* **To do**: Omit all images, then repeat exactly the lines below from the one containing "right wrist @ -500" through the one containing "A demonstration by", both ends included.

*** Opening Dataset section ***

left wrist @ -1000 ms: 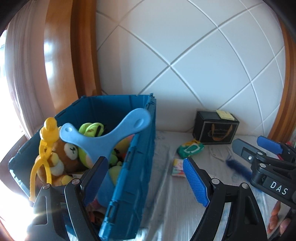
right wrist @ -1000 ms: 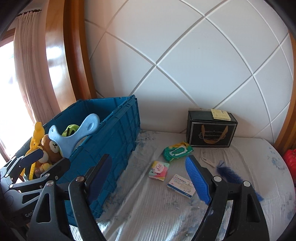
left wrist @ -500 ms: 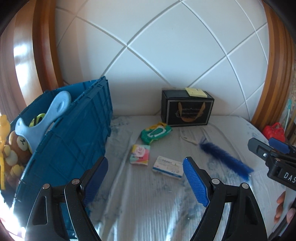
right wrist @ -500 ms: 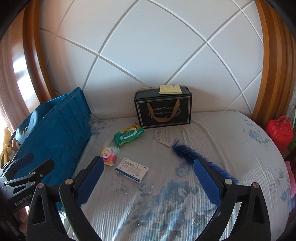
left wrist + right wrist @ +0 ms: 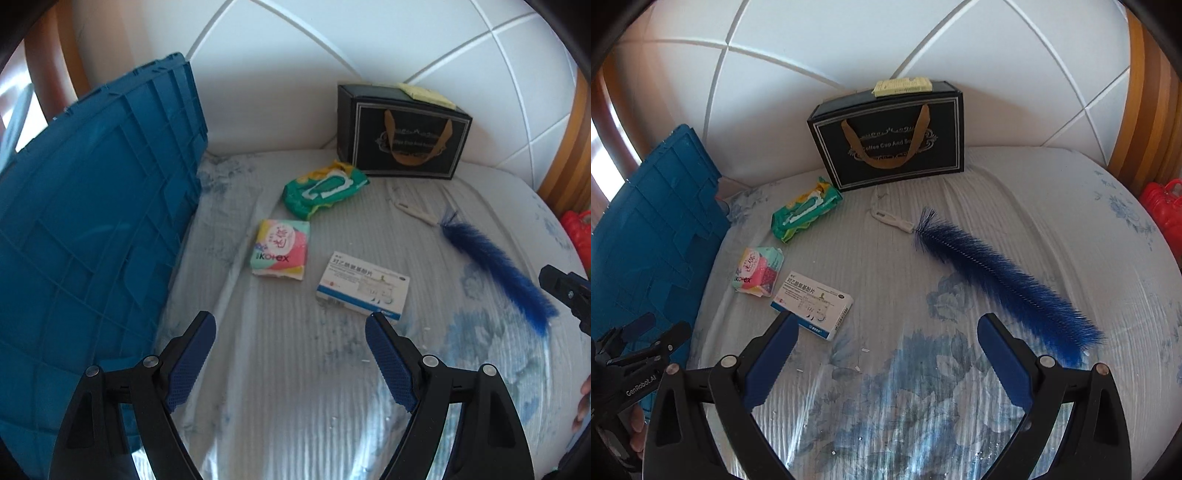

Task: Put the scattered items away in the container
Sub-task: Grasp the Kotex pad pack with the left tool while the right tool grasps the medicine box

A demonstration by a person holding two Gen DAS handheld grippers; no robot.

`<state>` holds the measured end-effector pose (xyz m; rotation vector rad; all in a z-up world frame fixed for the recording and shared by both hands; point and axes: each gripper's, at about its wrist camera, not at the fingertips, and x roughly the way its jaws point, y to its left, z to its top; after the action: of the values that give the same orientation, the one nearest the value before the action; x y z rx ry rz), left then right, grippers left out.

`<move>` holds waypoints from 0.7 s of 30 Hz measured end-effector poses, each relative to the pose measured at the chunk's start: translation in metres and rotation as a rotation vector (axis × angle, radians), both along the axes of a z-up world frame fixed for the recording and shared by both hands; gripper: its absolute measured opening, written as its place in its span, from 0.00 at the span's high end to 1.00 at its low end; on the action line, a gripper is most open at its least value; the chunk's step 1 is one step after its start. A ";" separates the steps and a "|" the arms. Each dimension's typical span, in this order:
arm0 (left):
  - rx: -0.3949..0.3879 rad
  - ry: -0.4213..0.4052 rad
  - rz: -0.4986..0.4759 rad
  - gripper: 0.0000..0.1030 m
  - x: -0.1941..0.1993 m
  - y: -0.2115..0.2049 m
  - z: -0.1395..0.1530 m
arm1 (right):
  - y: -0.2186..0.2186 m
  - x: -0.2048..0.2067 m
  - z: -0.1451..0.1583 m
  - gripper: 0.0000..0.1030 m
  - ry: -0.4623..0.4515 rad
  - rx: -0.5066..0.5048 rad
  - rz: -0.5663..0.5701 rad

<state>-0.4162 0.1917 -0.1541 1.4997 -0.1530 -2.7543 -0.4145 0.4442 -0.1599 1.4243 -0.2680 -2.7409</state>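
A blue crate [image 5: 92, 221] stands at the left of the bed; it also shows in the right wrist view [image 5: 646, 240]. On the sheet lie a green wipes pack [image 5: 325, 186] [image 5: 805, 212], a colourful Kotex pack [image 5: 280, 249] [image 5: 757, 271], a white medicine box [image 5: 364, 286] [image 5: 812, 304] and a blue bristle brush [image 5: 495, 273] [image 5: 997, 280] with a white handle. My left gripper [image 5: 290, 325] is open and empty, just short of the medicine box. My right gripper [image 5: 888, 325] is open and empty, between the medicine box and the brush.
A black gift box [image 5: 402, 131] [image 5: 890, 136] with a yellow pad on top stands against the white padded headboard [image 5: 849, 44]. A red bag [image 5: 1163, 206] sits at the right edge. Wooden frame posts flank the headboard.
Both grippers swung right, away from the crate, and came lower and closer to the items on the bed. The toys in the crate have left view. Both stay open.
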 end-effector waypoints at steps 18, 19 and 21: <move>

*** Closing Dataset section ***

* **Exercise result**:
right wrist @ -500 ms: 
left wrist + right wrist @ +0 ms: 

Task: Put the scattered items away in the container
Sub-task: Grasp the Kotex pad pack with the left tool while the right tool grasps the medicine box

A demonstration by a person holding two Gen DAS handheld grippers; no robot.

No further response is required.